Quanto à comunicação, o problema é como escrevi antes, o jogo mental que se faz. É da condição humana e ninguém realmente lhe foge. É disparatado quando se torna um jogo puro. Mas aqui utilizo o termo no espírito da famosa teoria dos jogos. Só quando há já um nível de confiança elevado é que se consegue comunicar mais espontaneamente, com a tal sinceridade que referes. E só assim vale a pena arriscar. O problema é chegar a esse patamar.

1REZ3 disse...

Mas não deixa de ser engraçado que, num tempo em que tudo é desafio, em que quase se "luta" todos os dias pela vida, em que - dizem - não há tempo parar nada, em que tantas pessoas se queixam ou ressentem da falta de um complemento ou metade, ainda lutem contra si próprios numa libertação de sentimentos e demorem tanto a incluirem a outra metade em na equação...
Engraçado no cômputo geral, não no sentido em que tudo é fácil, pois sei o que são experiências e o caminho a que elas nos levam.

CB disse...

13,
É pertinente, mas eu acho que é mais um dos paradoxos dos nossos tempos. Quer-se essa tal outra metade, mas isso representa também um enorme investimento.
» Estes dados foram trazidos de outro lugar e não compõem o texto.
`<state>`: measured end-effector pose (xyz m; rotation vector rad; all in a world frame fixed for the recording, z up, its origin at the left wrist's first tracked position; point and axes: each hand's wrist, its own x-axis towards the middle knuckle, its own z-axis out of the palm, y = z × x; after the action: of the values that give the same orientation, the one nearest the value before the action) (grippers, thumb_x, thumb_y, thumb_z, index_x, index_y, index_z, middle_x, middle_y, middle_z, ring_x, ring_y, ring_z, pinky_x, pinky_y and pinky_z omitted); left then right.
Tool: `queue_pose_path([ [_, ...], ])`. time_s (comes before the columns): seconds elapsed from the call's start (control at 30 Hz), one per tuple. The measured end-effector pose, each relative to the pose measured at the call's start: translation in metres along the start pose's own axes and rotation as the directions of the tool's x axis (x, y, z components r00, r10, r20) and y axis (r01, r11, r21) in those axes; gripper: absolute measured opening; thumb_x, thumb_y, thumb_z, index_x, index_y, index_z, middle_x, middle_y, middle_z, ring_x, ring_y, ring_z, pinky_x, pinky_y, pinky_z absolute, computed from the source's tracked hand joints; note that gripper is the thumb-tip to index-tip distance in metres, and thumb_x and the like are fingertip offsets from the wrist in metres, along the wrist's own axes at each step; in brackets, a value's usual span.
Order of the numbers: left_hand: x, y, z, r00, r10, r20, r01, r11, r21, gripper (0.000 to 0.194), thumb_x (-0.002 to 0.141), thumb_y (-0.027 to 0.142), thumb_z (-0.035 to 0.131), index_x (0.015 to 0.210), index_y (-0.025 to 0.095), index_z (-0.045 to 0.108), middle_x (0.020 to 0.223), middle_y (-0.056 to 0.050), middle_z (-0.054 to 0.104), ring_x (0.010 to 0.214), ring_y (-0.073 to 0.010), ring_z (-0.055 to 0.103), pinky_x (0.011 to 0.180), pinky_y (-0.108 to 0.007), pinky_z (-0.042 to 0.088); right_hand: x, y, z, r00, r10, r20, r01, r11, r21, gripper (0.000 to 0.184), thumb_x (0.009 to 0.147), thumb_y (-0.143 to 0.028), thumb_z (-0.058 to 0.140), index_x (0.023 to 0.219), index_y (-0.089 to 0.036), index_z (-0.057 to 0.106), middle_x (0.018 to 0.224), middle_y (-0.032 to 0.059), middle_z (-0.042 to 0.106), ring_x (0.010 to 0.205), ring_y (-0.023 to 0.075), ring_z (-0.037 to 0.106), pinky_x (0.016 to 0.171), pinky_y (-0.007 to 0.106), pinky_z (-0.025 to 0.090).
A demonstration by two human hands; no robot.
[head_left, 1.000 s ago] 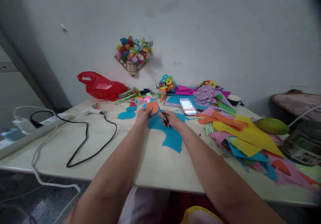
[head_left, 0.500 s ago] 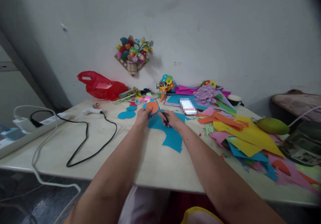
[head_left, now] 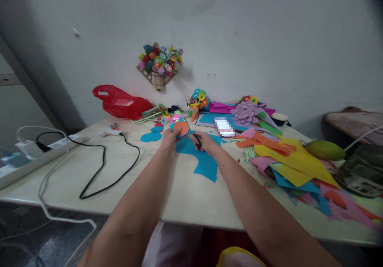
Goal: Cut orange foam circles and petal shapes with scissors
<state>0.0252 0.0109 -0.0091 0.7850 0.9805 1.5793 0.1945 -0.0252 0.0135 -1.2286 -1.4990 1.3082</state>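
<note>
My left hand [head_left: 169,138] is closed on a round orange foam piece [head_left: 180,129] backed by blue foam, held just above the table. My right hand [head_left: 205,143] grips black-handled scissors [head_left: 192,133] whose blades point up and left along the orange piece's right edge. Under both hands lies a large blue foam sheet [head_left: 203,161] on the pale table [head_left: 167,187].
Blue cut shapes [head_left: 151,135] lie left of my hands. A glue gun [head_left: 107,132] with a black cord [head_left: 103,171] and a power strip [head_left: 36,155] sit at left. Piled coloured foam sheets [head_left: 290,165], foam flowers [head_left: 244,112], a red bag [head_left: 121,103] and a green mango [head_left: 325,150] crowd the back and right.
Almost nothing has moved. The orange piece and scissors have shifted very slightly between my hands.
</note>
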Motion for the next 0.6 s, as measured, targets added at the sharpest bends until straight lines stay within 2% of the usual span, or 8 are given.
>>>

Até de tempo, mas sobretudo de nós próprios. E a certa altura da vida, já se carregam desilusões e frustrações, do caminho e das experiências como dizes, que montaram à nossa volta estratégias de sobrevivência que passam, geralmente, por essa dificuldade de abertura. Quando a vida já nos absorve quase tudo, anseia-se por algo que "compense", mas sobra pouca capacidade/disponibilidade para investir nessa procura e, sobretudo, não se quer adicionar mais um problema ao rol daqueles de que não podemos fugir.